Now I look at groups. Whenever shots that belong in a sequence are interrupted by others I drag the sequence shots together (you have to be in User Sort mode). Now I click the Loupe View button and use the arrow keys to move from one to the next, just looking for immediate disqualifiers like a slight bit of camera shake, something obtrusive in the frame that I don't want to take the time to clone out, or a near-duplicate that just isn't quite as good. If there's any doubt, I click in the image with the Loupe tool and take a closer look. As soon as I find one of those instances, I hit the Delete key and remove the image from the disk. At this point, I usually have fewer than 50% of the images I originally downloaded.
While I'm going through the photos, if I see anything that obviously needs fixing or will be given an extra push by another program, I go straight into the Develop module and make those changes. I want the chosen pictures to "prove themselves" before I leave them in. Then I'm able to at least show a set to the client or to myself just as soon as I've finished this first-stage winnowing process. I'm able to try some extreme adjustments and take a close look at the result to see whether there's going to be too much noise or a loss of smooth shading as a result. If I can't make the image look like I want it to look, it's gone. Two things that really help at this stage are the Previous and Sync buttons.
If I see something in the image that needs Photoshop for a fix, I Right Click and then choose Edit in Photoshop to do the job in Photoshop right at that moment. Retouching, localized or masked adjustments that are needed to "pop the picture", and the cloning out of undesirable elements (trash and telephone lines being most common for me). If I see anything in Photoshop that makes the photo un-usable, I just save the image, close it, go back to Lightroom, and delete both the RAW and the Photoshop TIF file I just created. If the image comes out a winner, I immediately give it a red label;which is what I give everything I'm going to put into the slide show for client approval.

Once I'm done with all of the above, I hope I have a day or two (or at least an hour or two) to let things rest.

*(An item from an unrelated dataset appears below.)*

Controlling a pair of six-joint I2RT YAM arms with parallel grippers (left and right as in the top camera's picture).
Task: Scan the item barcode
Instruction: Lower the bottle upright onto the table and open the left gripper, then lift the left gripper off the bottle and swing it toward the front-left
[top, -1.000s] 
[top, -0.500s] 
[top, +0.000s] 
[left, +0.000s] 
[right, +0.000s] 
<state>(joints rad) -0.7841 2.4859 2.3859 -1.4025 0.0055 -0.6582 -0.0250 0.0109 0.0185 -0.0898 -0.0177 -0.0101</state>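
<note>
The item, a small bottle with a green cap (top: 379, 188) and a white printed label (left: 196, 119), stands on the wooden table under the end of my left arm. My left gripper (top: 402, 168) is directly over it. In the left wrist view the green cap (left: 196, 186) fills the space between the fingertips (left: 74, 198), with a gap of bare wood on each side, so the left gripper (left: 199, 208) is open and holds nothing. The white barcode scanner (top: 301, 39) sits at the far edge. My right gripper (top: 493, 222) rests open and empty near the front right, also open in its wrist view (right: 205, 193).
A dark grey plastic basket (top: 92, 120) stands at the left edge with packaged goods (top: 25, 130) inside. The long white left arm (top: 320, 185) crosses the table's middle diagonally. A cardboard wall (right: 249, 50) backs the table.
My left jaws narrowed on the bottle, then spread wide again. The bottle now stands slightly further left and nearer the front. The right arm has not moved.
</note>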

Then I go back through all the files and Red Tag all the winners. Then I back the entire shoot up to a Delkin Gold DVD (guaranteed to last 100 years) and put the contents of that DVD into a Word document that I keep as a archive of all the contents of my DVD. Then each DVD is given a title so that's all I need to mark the disk with. I then put the title of that DVD into the keywords for that image so that I'll always be able to find the images that exist only on a DVD. I then copy the DVD to an "ordinary" name brand DVD. Then the gold DVDs go into a safe, while the others are kept at hand, just in case.
The last step is to carefully go through all the images one more time in the Library, mark all the images that will be saleable with Red flags, select everything that isn't red flagged, and press Delete to delete them from my hard drive. Keeping only saleable images on my hard-drive greatly simplifies life. The image below shows the red tagged, Photoshop-edited file at the right, with the original on the left.

Comments (1)


If you want the list of contents of the images to last 100 years, I recommend using something like a plaintext file instead of Microsoft Word.